BRIEF: The expected output is exactly the lines below, starting at the line with "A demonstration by" and ending at the line with "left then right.", both included; no other line belongs in it.

SOURCE MATERIAL:
───

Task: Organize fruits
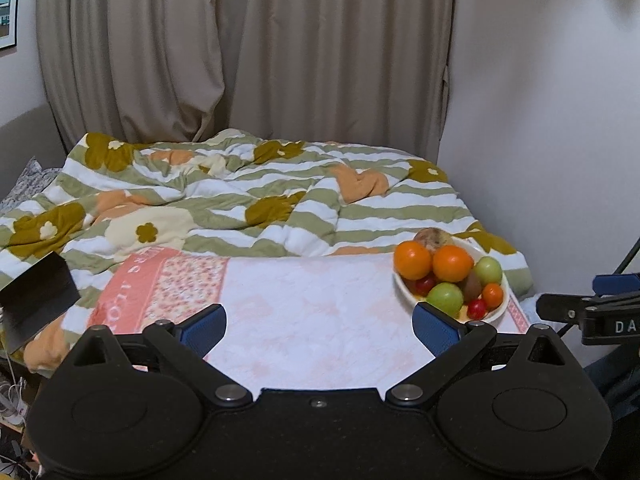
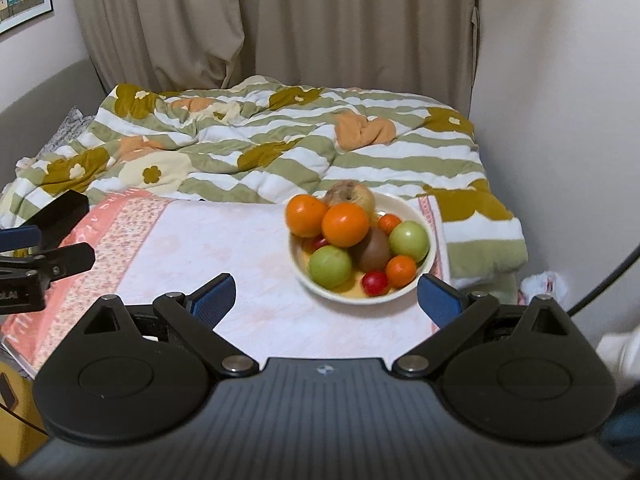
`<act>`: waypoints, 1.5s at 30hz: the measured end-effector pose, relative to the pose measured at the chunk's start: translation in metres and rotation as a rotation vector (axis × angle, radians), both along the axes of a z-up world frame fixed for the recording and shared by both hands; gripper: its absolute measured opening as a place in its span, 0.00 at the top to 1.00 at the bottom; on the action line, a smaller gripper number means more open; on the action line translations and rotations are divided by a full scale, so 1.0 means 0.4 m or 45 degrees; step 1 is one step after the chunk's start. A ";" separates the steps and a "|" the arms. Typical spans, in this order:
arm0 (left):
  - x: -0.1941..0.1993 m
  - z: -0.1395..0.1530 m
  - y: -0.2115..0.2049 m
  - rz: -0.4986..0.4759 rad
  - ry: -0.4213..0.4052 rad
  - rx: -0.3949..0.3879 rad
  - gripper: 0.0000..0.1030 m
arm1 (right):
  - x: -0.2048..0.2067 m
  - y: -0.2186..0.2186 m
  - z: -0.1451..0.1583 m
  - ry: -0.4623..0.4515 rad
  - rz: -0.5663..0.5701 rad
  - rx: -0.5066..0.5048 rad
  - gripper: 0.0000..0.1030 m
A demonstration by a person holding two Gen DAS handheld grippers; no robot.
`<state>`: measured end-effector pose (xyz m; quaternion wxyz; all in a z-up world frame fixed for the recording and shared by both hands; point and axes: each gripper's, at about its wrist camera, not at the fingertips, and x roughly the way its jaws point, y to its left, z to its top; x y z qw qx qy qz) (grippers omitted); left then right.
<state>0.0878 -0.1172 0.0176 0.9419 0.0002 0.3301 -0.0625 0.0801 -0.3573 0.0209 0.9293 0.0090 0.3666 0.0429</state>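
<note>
From the left wrist, the left tool (image 1: 320,322) hangs released and empty above a pink towel (image 1: 308,312) on the bed, with the fruit bowl (image 1: 505,300) just beyond its right finger and broad bare towel to the left. From the right wrist, the right tool (image 2: 326,294) is likewise spread wide and empty, the bowl ahead between its fingers near the towel's right edge, holding two oranges (image 2: 345,225), two green fruits (image 2: 330,266), two small orange ones, two red ones, a kiwi (image 2: 374,249) and a brownish apple (image 2: 350,195).
</note>
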 end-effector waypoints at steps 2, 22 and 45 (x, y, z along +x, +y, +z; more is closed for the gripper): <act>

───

EXERCISE RESPONSE:
A demonstration by a person holding two Gen DAS handheld grippers; no robot.
`<state>`: measured end-effector pose (xyz m; quaternion wxyz; all in a z-up world frame fixed for the recording and shared by both hands; point and axes: each gripper's, at about its wrist camera, not at the fingertips, and x roughly the way its jaws point, y to its left, z to its top; x y z qw qx qy qz) (grippers omitted); left then right.

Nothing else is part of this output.